Data Warehouse Logical Schema Name and Value Conventions
For the latest version of Commerce Server 2007 Help, see the Microsoft Web site.
This topic describes the overall Data Warehouse and data value conventions.
Conventions for Class/Member/Key/Relation Names
Characters
The first character must be one of the following:
A letter as defined by the Unicode Standard version 2.0. The Unicode definition of letters includes Latin characters from a through z and from A through Z, and letter characters from other languages.
The underscore (_), at sign (@), or number sign (#).

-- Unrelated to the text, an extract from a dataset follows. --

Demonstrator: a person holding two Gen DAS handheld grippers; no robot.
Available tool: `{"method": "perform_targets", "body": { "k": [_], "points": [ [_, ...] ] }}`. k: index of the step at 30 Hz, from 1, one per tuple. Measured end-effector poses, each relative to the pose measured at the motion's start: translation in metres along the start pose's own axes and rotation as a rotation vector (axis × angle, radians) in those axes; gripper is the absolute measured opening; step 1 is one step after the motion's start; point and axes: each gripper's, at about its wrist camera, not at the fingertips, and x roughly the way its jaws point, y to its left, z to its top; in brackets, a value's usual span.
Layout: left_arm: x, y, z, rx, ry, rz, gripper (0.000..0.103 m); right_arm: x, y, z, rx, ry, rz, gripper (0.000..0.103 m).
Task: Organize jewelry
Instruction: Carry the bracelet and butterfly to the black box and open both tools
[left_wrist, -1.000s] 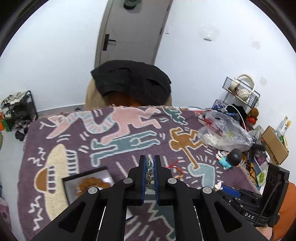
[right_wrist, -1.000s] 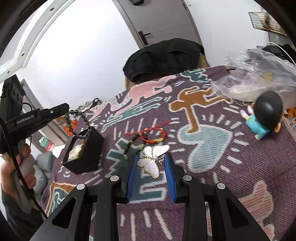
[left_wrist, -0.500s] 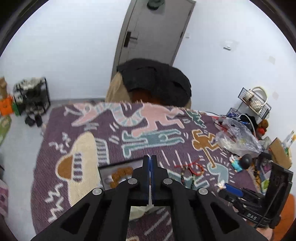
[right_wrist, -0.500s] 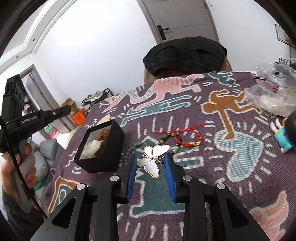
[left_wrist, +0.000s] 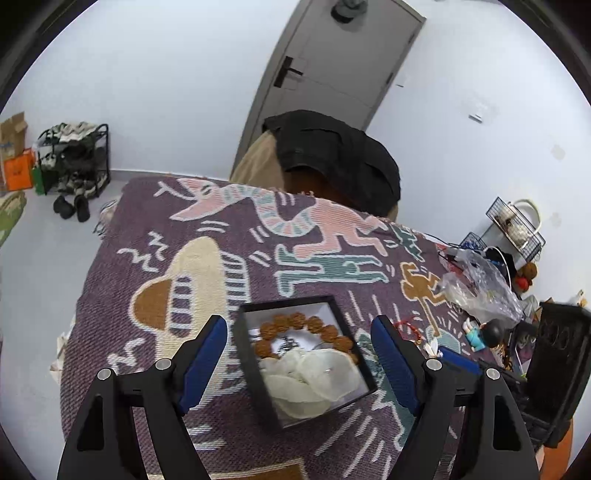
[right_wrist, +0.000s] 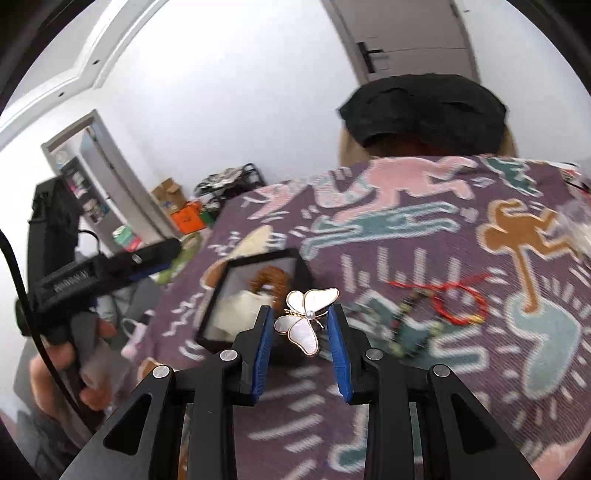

Certain symbols at the start of an identifier have special meanings in SQL Server. An identifier that begins with the at sign indicates a local variable or parameter. An identifier that begins with a number sign indicates a temporary table or procedure. An identifier that begins with double number signs (##) indicates a global temporary object.
Some Transact-SQL functions have names that begin with double at signs (@@). To avoid confusion with these functions, we recommend that you do not use names that begin with @@.
The next characters can be:
Letters as defined in the Unicode Standard 2.0.
Decimal numbers from either Basic Latin or other national scripts.
The at sign, dollar sign ($), number sign, or underscore.
The identifier must not be a Transact-SQL reserved word. SQL Server reserves both the uppercase and lowercase versions of reserved words.
Size
Class names created through the provider in FastLoad mode are limited to 57 characters.
Member names created through the provider in FastLoad mode are limited to 100 characters.
Key names are limited to 128 characters.
Relation names are limited to 128 characters.
Conventions for Class/Member/Key/Relation Values
Key values should be less than 450 wide characters. SQL Server requires key values to be less than 900 bytes. This is equivalent to 450 wide characters.
A key can have up to 16 members.
Currency member values should use only the decimal point. Comma-separated values and locale symbols, such as $, are not allowed.